A festschrift is a book published in honor of a renowned academician by his/her former students and close colleagues, meaning something like celebratory publication in German. Several Mormons have been so honored: Hugh Nibley, Eugene England, Richard L. Anderson and Leonard Arrington come to mind. However, I’ve never seen one for Wayne Booth, the deceased author of The Rhetoric of Fiction, among his other universally acclaimed works. Booth was also a frequent observer of Mormonism, the faith that reared him, set him on his way and then allowed him to come back and sack out in the basement of Sunstone every now and then[1]. How important was this guy? He was arguably the most important U.S. figure in literary theory in the 20th Century. If I were ever asked to contribute to an Essays in Honor of Wayne Booth collection, it would be the essay I’ve posted below called “The Rhetoric of Cheerleading.” In fact, consider this a Wayne Booth Festblog. I invite each of you to make your own contribution in his honor.

“The Rhetoric of Cheerleading,” by Ed Snow:

Wayne Booth taught me a lot about narrative theory and rhetoric[2]. In his memory, I’m going to talk now about the rhetoric of cheerleading. We may not think about it very much, but cheers are literary creations, and, as such, demand interpretation. Of course, they haven’t been privileged in the past, like, say, Moby Dick, but they deserve to be understood on their own terms and what they have to say about society. They are voices deserving to be heard.

Few people realize that the origin of cheerleading reaches way back into history, back to the pre-existence even, thereby legitimizing it as its own literary genre, possibly as proto-literature or as those Germans would say, Urliteratur, or whatever.

Consider Job 38:7: “When the morning stars sang together, and all the sons of God shouted for joy?” To any but the prejudiced observer, that sounds a lot like cheerleading.

And, even to the casual reader flipping through the bible as s/he comes across, say, Joshua and Jericho–is this not cheerleading? “You shall march around the city … then all the people shall shout with a great shout.” (See Joshua 6: 3-5)

Now we have to ask, what do narrative critics do? They attempt to isolate the narrative of a text from the real author of the text in an effort to let a text speak for itself as much as possible. Rather than referring to the real author of the text, narrative critics refer to and study the implied author, meaning the person who wrote the text as that person is presented in the text itself. According to narrative interpretive theory, the narrative itself provides clues that indicate who the implied author is and which views the implied author holds. Likewise, the real reader of the text is ignored and an implied reader is referred to and studied by narrative critics, as is the anticipated response of such a reader to the views of an implied author.

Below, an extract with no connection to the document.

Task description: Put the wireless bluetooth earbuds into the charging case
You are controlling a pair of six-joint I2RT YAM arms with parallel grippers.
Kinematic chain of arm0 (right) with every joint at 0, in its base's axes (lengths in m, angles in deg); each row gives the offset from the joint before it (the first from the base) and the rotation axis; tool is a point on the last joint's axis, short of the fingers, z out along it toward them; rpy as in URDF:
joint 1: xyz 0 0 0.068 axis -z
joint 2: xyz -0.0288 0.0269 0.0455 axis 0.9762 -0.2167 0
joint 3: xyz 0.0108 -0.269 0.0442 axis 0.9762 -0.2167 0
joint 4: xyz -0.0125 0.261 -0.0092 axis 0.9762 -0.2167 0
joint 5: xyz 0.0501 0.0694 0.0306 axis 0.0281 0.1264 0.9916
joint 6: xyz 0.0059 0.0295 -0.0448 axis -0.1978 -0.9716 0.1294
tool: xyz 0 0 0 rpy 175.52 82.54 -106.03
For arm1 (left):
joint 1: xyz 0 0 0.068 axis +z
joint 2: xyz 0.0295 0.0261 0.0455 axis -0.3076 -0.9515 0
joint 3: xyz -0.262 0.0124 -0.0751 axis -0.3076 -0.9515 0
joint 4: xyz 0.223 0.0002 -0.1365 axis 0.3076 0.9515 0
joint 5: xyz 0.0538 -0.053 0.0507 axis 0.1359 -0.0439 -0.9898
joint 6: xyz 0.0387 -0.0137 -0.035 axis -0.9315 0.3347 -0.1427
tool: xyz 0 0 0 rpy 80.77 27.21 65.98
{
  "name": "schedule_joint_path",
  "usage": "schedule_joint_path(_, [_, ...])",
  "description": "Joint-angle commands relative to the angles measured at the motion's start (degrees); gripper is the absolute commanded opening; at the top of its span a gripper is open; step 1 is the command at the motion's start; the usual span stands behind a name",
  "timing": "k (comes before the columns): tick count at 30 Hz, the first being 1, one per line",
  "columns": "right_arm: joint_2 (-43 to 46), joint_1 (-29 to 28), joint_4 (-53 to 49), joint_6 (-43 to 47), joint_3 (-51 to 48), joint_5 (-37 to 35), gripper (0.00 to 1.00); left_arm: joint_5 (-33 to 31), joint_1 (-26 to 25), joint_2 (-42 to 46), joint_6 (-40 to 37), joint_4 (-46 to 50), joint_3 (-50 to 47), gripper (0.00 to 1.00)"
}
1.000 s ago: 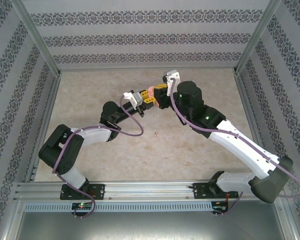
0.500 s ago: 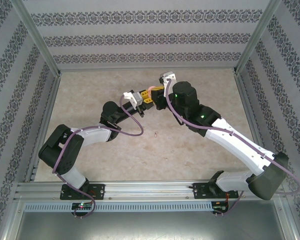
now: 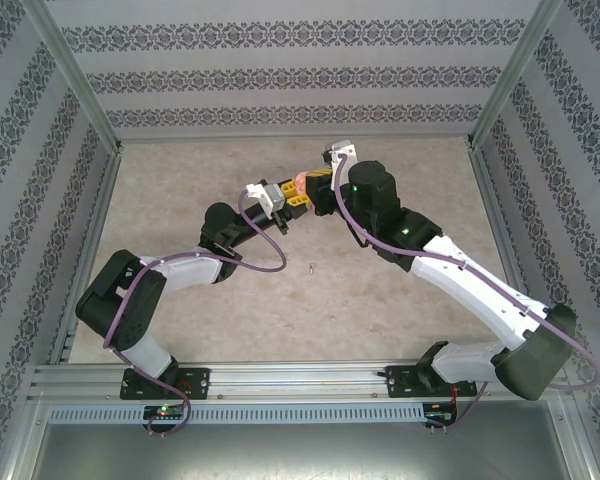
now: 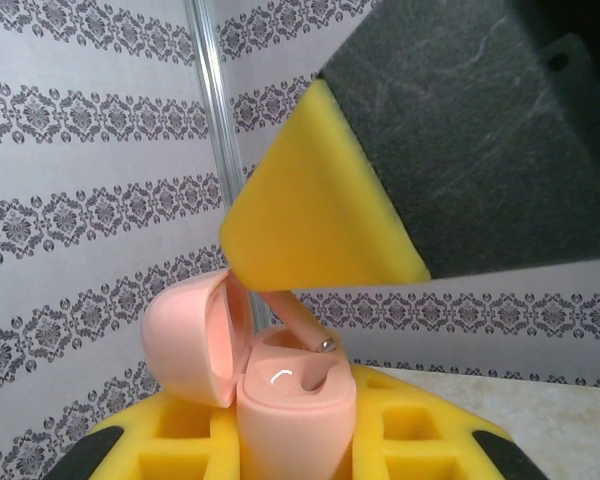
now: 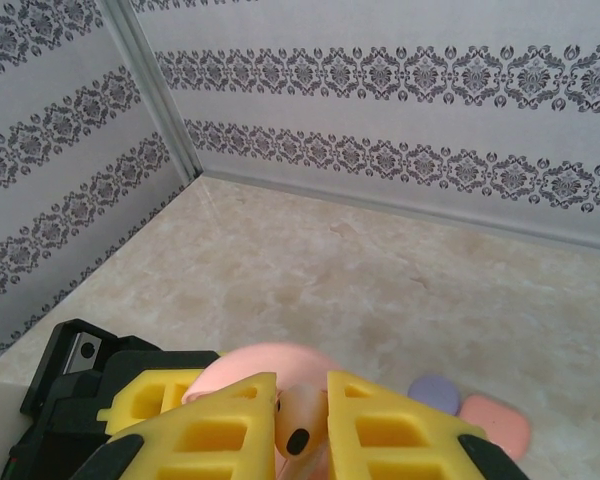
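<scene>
Brought the right gripper (image 3: 318,181) in toward 9 o'clock over the last second, then held it almost still for the last half. Points to seating as the step in hand. Clamps the open salmon case (image 4: 292,400) in the left gripper (image 3: 296,196), lid (image 4: 185,340) tipped to 9 o'clock. Pinches one salmon bud (image 5: 298,425) between the right fingers (image 5: 390,420), stem tip at the socket mouth, not yet sunk. Counts: one bud in hand; three cases, taking the purple round (image 5: 435,392) and coral round (image 5: 495,425) on the table (image 5: 380,280), at 3 o'clock of the fingers, as cases; one speck (image 3: 310,267) at 6 o'clock of the grippers, too small to name
</scene>
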Motion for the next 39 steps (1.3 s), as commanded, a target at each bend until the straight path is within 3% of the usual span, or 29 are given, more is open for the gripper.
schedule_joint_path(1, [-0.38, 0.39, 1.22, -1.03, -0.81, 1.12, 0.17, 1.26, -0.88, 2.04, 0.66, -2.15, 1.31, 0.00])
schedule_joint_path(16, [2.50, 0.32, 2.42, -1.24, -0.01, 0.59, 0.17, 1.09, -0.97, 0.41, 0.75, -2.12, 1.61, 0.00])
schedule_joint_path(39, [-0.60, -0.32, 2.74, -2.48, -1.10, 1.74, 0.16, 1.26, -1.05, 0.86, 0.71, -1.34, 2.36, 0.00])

My time is short, but let’s look at a couple of cheers and their implied authors and implied readers. (A more expanded version of this essay is to be published in the upcoming Association for Mormon Letters Annual).

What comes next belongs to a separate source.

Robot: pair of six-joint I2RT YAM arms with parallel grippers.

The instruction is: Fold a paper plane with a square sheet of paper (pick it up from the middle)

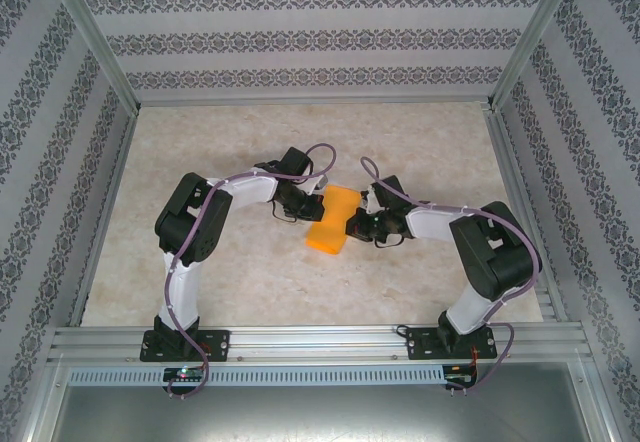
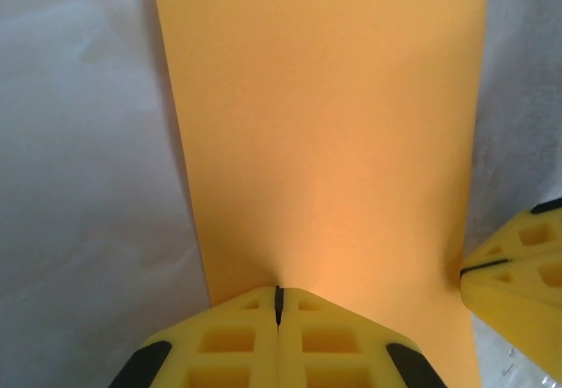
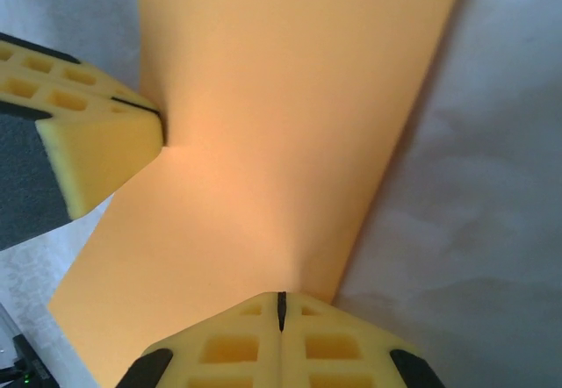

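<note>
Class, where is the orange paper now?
In the top view, the orange paper is over the table centre, pinched between the left hand and right hand.

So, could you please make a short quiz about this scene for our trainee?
1. True or false: the left claw is shut on the orange sheet.
2. What does the right claw hold? A the orange sheet; B a pen; C nothing.
3. Fill in: ___ claws pinch the sheet.
Key: 1 true; 2 A; 3 two.
</note>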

“Rah rah ree, kick ’em in the knee, rah rah rass, kick ’em in the … other knee.”

The implied author here appears to be a sports fan, perhaps with violent tendencies. But, as evidenced by the implied author’s circumlocution of the word ass, the implied author also appears to have qualms about using profanity, at least in public. Here we have a person at odds with him/her self, an implied author with a tortured soul. And, since I transcribed this cheer while sitting in the stadium at a BYU home football game, I think the contextual evidence suggests that the implied author is a Mormon sports fan in need of LDS Social Services.

“D-Fence (clap clap) D-Fence (clap clap).”

The implied reader of this cheer is elusive due to the cryptic text, therefore offering an intriguing opportunity for the narrative critic. Interestingly enough, this is one of the few cheers accompanied by a written text. The text consists of a letter “D” followed by a picture of a white picket fence. One is tempted to apply the rebus principle to see how that might assist in determining the identity of the implied reader. Of course, rebus comes from the Latin, meaning by things, and is a text which uses pictures to represent words or parts of words, as in “I [heart-picture] BCC.” I read this cheer while attending a BYU home basketball game sitting in the FARMS section. Based upon this contextual evidence, I suggest the implied reader of this text is a Mormon apologist.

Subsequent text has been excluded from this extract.